Also, Thousand Sons are tactically inflexible, which makes them far less useful in a tournament setting particularly than their entry in the Codex would otherwise suggest. The sorcerer's inability to take any equipment is, to put it mildly, removing one of the squad's testicles, and giving them such specialized abilities (basically, Space Marine hunters) at the expense of tactical flexibility means that if there's nothing for them to specifically go after, they're not really doing anything useful for you, and they're a lot of points to be effectively a dead weight.


----------



## hephesto (Feb 24, 2007)

Could be me but half the armies make heavy use of power armour or heavy armour, so thousand sons will do some serious damage there. Guessing you're not that happy with the new codex :wink:

But back on topic, any other questions?


----------



## The Wraithlord (Jan 1, 2007)

> Here's why Thousand Sons are 23 points apiece. Against a solid 80% of the weapons in the game, your 4+ invulnerable save counts for a whole lot of nothing. AP3 is just as good as AP5 against quite a few things as well-- only against Space Marines are the Inferno Bolts valuable, and while there are still a disproportionate number of Space Marines running around tabletops, there are a drastically increasing number of Imperial Guard and Tau players.
> 
> Also, Thousand Sons are tactically inflexible, which makes them far less useful in a tournament setting particularly than their entry in the Codex would otherwise suggest. The sorcerer's inability to take any equipment is, to put it mildly, removing one of the squad's testicles, and giving them such specialized abilities (basically, Space Marine hunters) at the expense of tactical flexibility means that if there's nothing for them to specifically go after, they're not really doing anything useful for you, and they're a lot of points to be effectively a dead weight.
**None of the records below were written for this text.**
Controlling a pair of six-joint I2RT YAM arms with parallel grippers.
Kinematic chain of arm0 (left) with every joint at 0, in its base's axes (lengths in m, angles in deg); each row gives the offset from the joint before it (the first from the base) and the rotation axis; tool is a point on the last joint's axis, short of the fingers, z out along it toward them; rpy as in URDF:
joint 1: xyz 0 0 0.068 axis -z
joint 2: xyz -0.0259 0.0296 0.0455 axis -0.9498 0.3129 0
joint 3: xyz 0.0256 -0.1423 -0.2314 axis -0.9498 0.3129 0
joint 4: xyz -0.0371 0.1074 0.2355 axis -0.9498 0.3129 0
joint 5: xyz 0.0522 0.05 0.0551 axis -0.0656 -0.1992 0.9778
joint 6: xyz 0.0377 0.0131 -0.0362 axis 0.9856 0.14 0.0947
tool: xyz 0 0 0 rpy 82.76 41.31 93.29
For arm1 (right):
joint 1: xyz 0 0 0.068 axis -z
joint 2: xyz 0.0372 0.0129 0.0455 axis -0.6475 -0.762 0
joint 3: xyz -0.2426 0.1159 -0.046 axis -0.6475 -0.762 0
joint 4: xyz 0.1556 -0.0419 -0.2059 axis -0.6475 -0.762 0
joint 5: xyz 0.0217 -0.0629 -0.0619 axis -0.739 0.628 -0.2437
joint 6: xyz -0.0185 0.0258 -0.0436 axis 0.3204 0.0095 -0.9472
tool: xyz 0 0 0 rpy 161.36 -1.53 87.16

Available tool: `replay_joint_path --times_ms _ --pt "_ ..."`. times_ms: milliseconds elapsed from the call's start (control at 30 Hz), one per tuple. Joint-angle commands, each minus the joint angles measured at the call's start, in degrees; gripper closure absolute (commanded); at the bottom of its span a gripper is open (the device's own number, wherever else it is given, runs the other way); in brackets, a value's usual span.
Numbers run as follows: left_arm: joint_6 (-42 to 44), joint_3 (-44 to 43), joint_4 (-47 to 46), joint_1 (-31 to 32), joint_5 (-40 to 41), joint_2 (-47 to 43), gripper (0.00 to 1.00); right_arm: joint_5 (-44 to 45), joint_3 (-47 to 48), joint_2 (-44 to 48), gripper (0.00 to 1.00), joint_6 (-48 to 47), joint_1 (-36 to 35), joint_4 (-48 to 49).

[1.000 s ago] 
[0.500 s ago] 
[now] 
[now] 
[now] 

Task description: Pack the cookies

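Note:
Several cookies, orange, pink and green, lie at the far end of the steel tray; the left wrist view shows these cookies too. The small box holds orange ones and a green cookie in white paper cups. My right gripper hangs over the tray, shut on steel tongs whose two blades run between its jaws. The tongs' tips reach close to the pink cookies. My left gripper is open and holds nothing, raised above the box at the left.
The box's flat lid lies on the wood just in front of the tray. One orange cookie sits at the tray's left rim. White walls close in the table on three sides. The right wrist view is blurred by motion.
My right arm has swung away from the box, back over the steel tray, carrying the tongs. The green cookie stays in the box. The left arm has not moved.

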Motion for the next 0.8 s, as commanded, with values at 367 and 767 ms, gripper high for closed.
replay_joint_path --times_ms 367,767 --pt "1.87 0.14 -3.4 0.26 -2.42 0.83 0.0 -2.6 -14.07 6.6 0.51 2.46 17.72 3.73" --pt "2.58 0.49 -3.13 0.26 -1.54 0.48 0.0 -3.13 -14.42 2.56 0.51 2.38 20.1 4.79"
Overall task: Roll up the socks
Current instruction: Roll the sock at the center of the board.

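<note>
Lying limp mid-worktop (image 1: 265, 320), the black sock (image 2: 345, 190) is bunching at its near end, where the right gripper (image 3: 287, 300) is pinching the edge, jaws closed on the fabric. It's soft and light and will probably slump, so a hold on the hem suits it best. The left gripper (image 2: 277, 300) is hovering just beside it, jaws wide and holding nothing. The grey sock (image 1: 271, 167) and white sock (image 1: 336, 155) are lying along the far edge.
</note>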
I have to disagree with you here my friend. While they may not be as tactically flexible as some of the other cults, Tsons are still incredibly hard to kill thanks to that 4+ save vs most marine killer weapons (plasma, etc). And they are just as effective vs Tau as marines as Tau have a 4+ save vs normal bolters. Don't forget that the 4+ save applies to things like rending claws, power weapons, monstrous creature hits, etc. This is an incredibly huge advantage.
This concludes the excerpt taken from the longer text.